Funders often talk about “building capacity” in the nonprofit sector, and as a grant writer and former nonprofit employee myself, I know it isn’t always clear what that means. I know building capacity means being able to do more, but more what? In the nonprofit sector, this “more” usually focuses on mission. More capacity means increased ability to carry out an organization’s mission: feed, clothe, house, enrich, educate, care…

But in order to do that, an organization doesn’t necessarily need strictly more loaves of bread, pairs of socks, apartments, books etc. It needs more of other things that make that possible. In the case of a food bank, for example, this may mean increased staff to stock the food, a warehouse to store the food, or a computer system to calculate and track the food… Then, the organization is faced with the questions of how they will raise funds to hire and train new staff, how they will heat the warehouse, which technology they should use in the new computer system, and how their Executive Director can best assume the increased responsibilities of more staff and storage capabilities. A new development or strategic plan may be required, training for board and staff members, or the creation of new financial management procedures.
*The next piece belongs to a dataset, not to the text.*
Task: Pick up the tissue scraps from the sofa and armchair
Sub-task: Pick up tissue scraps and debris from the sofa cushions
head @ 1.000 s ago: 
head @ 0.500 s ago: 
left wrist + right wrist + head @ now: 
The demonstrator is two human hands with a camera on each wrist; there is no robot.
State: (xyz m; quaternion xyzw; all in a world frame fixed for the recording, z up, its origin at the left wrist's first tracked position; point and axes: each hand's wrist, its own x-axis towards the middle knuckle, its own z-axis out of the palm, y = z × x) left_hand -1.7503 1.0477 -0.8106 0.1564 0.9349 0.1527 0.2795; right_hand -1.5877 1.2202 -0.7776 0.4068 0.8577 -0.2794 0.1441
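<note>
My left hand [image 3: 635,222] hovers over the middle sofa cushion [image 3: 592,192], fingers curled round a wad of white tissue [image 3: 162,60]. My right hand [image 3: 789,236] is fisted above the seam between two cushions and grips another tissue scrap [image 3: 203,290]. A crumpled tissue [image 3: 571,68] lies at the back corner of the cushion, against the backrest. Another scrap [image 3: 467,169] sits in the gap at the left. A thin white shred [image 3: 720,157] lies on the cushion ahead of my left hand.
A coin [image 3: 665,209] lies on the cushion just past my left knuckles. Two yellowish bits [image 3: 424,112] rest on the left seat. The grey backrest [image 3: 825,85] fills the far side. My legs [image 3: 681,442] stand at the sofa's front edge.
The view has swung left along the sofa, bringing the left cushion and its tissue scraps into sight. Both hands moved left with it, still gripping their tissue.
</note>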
So where does one start when they look to build capacity within their organization?

This is a question you can run by me and other staff at The Alaska Community Foundation who work directly with the nonprofit sector through our “Strengthening Organizations” grant program, generously funded by the Rasmuson Foundation. Grants from this program support nonprofit organizations and tribes in Alaska as they grapple with the challenges and opportunities of building organizational capacity. The guidelines for this program outline activities that are eligible for funding and we encourage applicants to call us to discuss a project before applying, as well as to submit a draft of the application for review before final submission. Applications are accepted on a rolling basis and reviewed for decisions quarterly.
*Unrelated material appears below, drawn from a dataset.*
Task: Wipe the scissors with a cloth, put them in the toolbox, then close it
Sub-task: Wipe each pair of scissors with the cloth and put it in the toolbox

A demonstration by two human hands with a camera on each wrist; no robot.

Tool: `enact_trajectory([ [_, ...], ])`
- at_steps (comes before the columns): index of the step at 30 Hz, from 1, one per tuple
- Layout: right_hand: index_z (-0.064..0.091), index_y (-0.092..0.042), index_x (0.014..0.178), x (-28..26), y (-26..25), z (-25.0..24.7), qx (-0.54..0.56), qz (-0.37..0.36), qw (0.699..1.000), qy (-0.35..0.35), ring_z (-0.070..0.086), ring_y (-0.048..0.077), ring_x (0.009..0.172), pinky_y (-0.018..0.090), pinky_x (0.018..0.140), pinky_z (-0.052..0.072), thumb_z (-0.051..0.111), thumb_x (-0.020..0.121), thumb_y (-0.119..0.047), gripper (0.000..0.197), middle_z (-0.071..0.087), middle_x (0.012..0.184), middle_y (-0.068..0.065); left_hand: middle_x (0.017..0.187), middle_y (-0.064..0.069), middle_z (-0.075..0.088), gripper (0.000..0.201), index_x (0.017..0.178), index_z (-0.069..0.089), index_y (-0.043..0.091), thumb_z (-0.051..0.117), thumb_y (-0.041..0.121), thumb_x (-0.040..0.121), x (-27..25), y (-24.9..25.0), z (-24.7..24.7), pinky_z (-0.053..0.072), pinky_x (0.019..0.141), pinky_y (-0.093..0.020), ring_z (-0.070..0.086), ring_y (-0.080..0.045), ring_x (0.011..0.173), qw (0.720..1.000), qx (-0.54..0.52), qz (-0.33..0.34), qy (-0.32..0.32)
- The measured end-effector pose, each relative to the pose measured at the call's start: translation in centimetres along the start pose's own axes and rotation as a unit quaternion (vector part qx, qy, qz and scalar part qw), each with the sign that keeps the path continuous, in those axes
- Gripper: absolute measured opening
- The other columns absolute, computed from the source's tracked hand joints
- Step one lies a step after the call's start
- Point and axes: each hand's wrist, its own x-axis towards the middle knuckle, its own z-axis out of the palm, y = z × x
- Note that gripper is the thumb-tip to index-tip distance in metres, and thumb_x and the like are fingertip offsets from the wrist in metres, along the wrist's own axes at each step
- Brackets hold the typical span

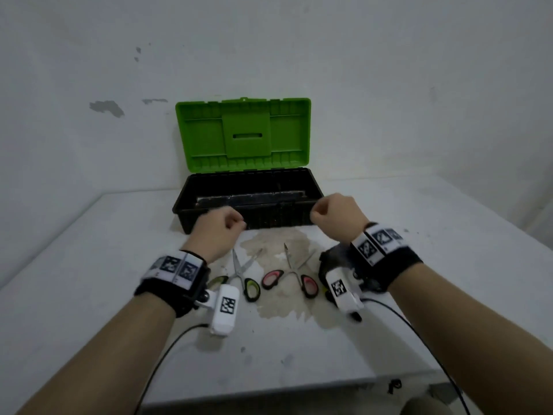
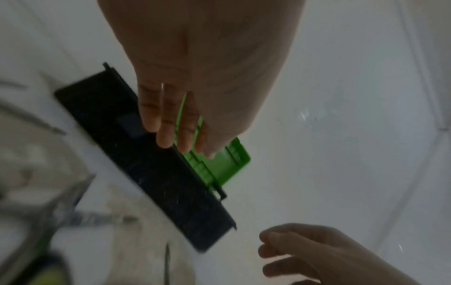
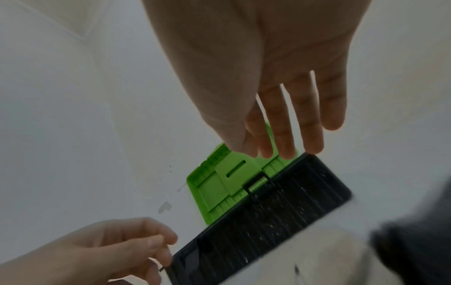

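Scissors overview: two pairs of steel scissors lay on the white tabletop [image 1: 89, 265], in front of the toolbox, neither in it.
Tabletop: it carried a brownish stain [image 1: 281, 283] under and around the scissors.
Toolbox: the black plastic toolbox with a green lid [image 1: 248, 205] stood at the back of the tabletop against the wall; its green lid [image 1: 244, 134] stood upright, open. Something long and dark lay inside the box; it could not be made out.
Cloth: a dark grey cloth [image 1: 335, 259] lay right of the scissors, mostly hidden under the right wrist.
Left hand: the left hand [image 1: 218, 227] hovered in front of the toolbox's front wall, left of centre, fingers loosely curled, holding nothing.
Right hand: the right hand [image 1: 335, 212] hovered at the front wall's right part, fingers likewise loosely curled and empty; in the right wrist view the fingers [image 3: 288, 123] hung relaxed above the box.
Green-handled scissors: the pair with black and yellow-green handles [image 1: 244, 272] lay left, blades apart, tips toward the toolbox.
Red-handled scissors: the pair with black and red handles [image 1: 294, 269] lay just beside them on the right, blades apart too.
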Motion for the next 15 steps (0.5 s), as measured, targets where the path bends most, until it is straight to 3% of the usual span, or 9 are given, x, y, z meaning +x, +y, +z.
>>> enact_trajectory([
  [2, 0.072, -0.020, 0.097, -2.7, 2.6, 1.2, -0.011, 0.041, 0.999, -0.024, 0.066, 0.026, 0.099, 0.034, 0.088, 0.053, 0.062, 0.084, -0.029, 0.019, 0.072, 0.103, 0.006, 0.105, 0.001, 0.069, 0.015, 0.106, 0.069, 0.021, 0.061, 0.030, 0.096, -2.2, 0.9, 3.2, 0.047, 0.081, -0.027, 0.063, -0.015, 0.096, 0.997, 0.028, -0.005, -0.074],
  [4, 0.066, -0.018, 0.115, -5.0, 5.1, 1.9, -0.054, 0.076, 0.994, -0.049, 0.060, 0.029, 0.108, 0.037, 0.094, 0.050, 0.062, 0.085, -0.034, 0.035, 0.065, 0.118, 0.009, 0.116, 0.001, 0.066, 0.025, 0.118, 0.067, 0.021, 0.059, 0.032, 0.097, -4.0, 1.5, 5.9, 0.047, 0.087, -0.027, 0.062, -0.018, 0.105, 0.991, 0.055, -0.015, -0.124],
  [7, 0.051, -0.021, 0.132, -6.8, 7.3, 2.2, -0.137, 0.141, 0.979, -0.045, 0.046, 0.036, 0.120, 0.042, 0.098, 0.044, 0.061, 0.085, -0.049, 0.056, 0.047, 0.132, 0.015, 0.128, -0.006, 0.063, 0.035, 0.127, 0.065, 0.015, 0.057, 0.033, 0.098, -5.1, 2.2, 7.7, 0.048, 0.096, -0.032, 0.060, -0.025, 0.114, 0.980, 0.122, -0.004, -0.157],
  [9, 0.045, -0.018, 0.136, -7.1, 8.1, 2.3, -0.148, 0.171, 0.973, -0.046, 0.043, 0.037, 0.123, 0.043, 0.099, 0.041, 0.061, 0.083, -0.058, 0.069, 0.043, 0.135, 0.015, 0.125, -0.007, 0.065, 0.033, 0.123, 0.069, 0.015, 0.060, 0.033, 0.096, -5.3, 2.8, 8.2, 0.049, 0.097, -0.035, 0.061, -0.026, 0.111, 0.975, 0.157, -0.002, -0.159],
  [12, 0.047, -0.016, 0.139, -6.7, 8.8, 1.9, -0.156, 0.133, 0.975, -0.085, 0.051, 0.033, 0.123, 0.039, 0.101, 0.043, 0.060, 0.081, -0.066, 0.078, 0.051, 0.139, 0.013, 0.116, -0.005, 0.068, 0.027, 0.115, 0.071, 0.016, 0.066, 0.031, 0.093, -5.2, 3.3, 8.5, 0.050, 0.092, -0.034, 0.063, -0.024, 0.106, 0.961, 0.215, 0.001, -0.172],
  [15, 0.045, -0.021, 0.142, -6.6, 9.0, 1.1, -0.149, 0.086, 0.977, -0.129, 0.050, 0.028, 0.128, 0.038, 0.105, 0.041, 0.060, 0.082, -0.067, 0.078, 0.050, 0.145, 0.005, 0.114, -0.005, 0.068, 0.024, 0.112, 0.072, 0.016, 0.068, 0.029, 0.092, -4.8, 3.3, 8.6, 0.049, 0.095, -0.035, 0.063, -0.025, 0.106, 0.955, 0.237, -0.002, -0.178],
])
What I think is most valuable about this program comes well before a funding decision is made or an application even comes to my desk. It starts with meetings among an organization’s staff and board members to identify their current and future needs. It includes exploring options to expand capacity, whether that is with a consultant, external trainer, or partner organization. It includes thinking outside the box and reaching out to other organizations who may do similar things, but in a slightly different way. And it includes reaching out to our team here at The Alaska Community Foundation to talk about the project your organization would like to do to jump to the next level.

Come on by to discuss your project.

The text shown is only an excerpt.